Na semana passada, o IAP divulgou o resultado da análise de água coletada no local após denúncia da Folha, apontando alta incidência de bactérias comuns a esgoto sanitário. Na água colhida nas saídas das galerias pluviais foi verificada a presença de 3 milhões de bactérias para cada 100 mililitros. Na amostra retirada 200 metros abaixo, o índice de bacilos foi de 500 mil por 100 ml. Segundo determinação do Conselho Nacional de Meio Ambiente (Conama), o limite tolerável é de 5 mil bactérias por 100 ml de água.
Apesar da contaminação, a água do córrego é utilizada por famílias que moram no assentamento próximo à nascente, para o preparo dos alimentos, banhos e limpeza. O promotor destacou que o local e outros fundos de vale que cortam cidade não deveriam abrigar moradias por serem áreas de preservação permanente.
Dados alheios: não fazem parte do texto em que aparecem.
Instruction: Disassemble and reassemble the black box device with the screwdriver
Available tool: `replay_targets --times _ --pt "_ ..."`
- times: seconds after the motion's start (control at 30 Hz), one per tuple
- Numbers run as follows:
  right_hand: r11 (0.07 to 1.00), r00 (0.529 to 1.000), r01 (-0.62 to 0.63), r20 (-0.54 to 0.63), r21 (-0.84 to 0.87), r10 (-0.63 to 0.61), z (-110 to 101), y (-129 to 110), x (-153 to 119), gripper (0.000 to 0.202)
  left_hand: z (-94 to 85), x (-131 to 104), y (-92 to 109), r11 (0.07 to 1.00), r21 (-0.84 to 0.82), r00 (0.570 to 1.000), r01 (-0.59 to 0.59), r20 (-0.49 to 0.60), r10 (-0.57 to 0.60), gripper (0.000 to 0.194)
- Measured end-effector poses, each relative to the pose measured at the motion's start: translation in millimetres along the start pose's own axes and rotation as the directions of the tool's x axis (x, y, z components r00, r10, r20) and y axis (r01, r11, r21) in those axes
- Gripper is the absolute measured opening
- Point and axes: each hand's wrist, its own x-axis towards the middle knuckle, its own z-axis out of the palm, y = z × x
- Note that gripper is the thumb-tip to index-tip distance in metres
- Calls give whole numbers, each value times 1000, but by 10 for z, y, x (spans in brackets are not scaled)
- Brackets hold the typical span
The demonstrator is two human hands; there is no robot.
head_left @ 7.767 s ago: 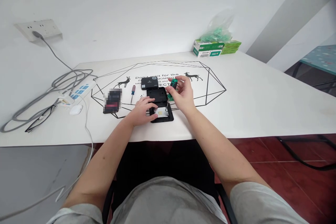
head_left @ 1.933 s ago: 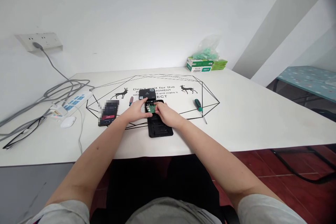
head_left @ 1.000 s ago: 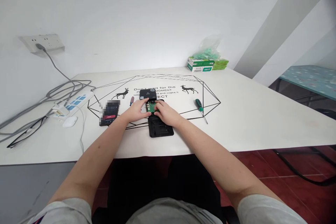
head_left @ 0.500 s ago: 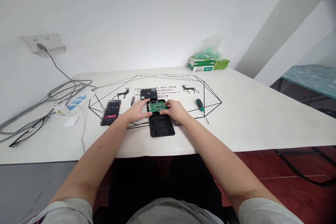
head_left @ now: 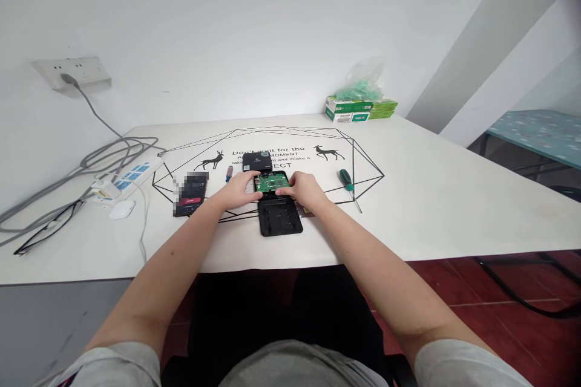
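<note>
A green circuit board [head_left: 273, 182] sits in a black plastic case half on the white table. My left hand [head_left: 240, 189] grips the left side of this case, thumb at the near edge and fingers toward the far corner. On the right side, my right hand [head_left: 304, 188] holds the same case, its thumb at the board's near right corner. A flat black cover [head_left: 280, 217] lies open just below the case, its inner side up. Behind the case rests a black box with small labels [head_left: 257, 161].
A phone [head_left: 193, 195] and a small screwdriver [head_left: 229, 173] lie left of my hands. To the right is a green-handled screwdriver [head_left: 347, 180]. A power strip [head_left: 131, 179], cables and glasses [head_left: 49, 228] occupy the left; green boxes [head_left: 349, 107] stand at the back.
My right hand's fingers have shifted slightly at the right edge of the case, and the fingertips no longer show over the board's far right corner. The view has moved slightly.
</note>
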Motion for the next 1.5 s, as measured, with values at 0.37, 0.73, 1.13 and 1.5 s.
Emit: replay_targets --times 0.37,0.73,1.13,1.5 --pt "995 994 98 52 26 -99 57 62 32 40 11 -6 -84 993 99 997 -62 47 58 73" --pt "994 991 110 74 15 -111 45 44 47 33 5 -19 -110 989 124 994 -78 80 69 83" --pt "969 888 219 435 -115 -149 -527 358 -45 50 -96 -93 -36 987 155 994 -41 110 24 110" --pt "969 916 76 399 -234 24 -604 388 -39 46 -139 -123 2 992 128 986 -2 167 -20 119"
Ele admitiu, entretanto, que a retirada das famílias é complicada. Gerardi lembrou que já houve até o interesse de algumas lideranças na urbanização desses locais, mas reforçou a impossibilidade do serviço.
O presidente da Autarquia Municipal do Ambiente (AMA), Luiz Eduardo Cheida, afirmou que o córrego é o mais poluído da cidade, mas alegou que pouco pode ser feito pela falta de recursos do município. Numa outra região, próximo ao Jardim Santa Fé, o lixo toma conta do córrego. As margens também abrigam uma ocupação irregular de cerca de 150 famílias.
A responsabilidade da retirada do lixo dos fundos de vale é da Companhia Municipal de Trânsito e Urbanização (CMTU). Ontem, o presidente Wilson Sella esteve no local a convite da Folha e disse que a poluição foi causada por ''uma sequência de omissões do poder público''. Ele admitiu que apenas uma limpeza emergencial não resolve o problema.
Lideranças do bairro concordaram com o presidente da CMTU e informaram que já foram realizados mutirões de limpeza. Sella se comprometeu em incentivar a realização de um trabalho de educação dos moradores e a instalação de uma central de coleta seletiva de lixo. A religiosa Tânia Micheletti, que trabalha com a comunidade, assumiu a coordenação do trabalho.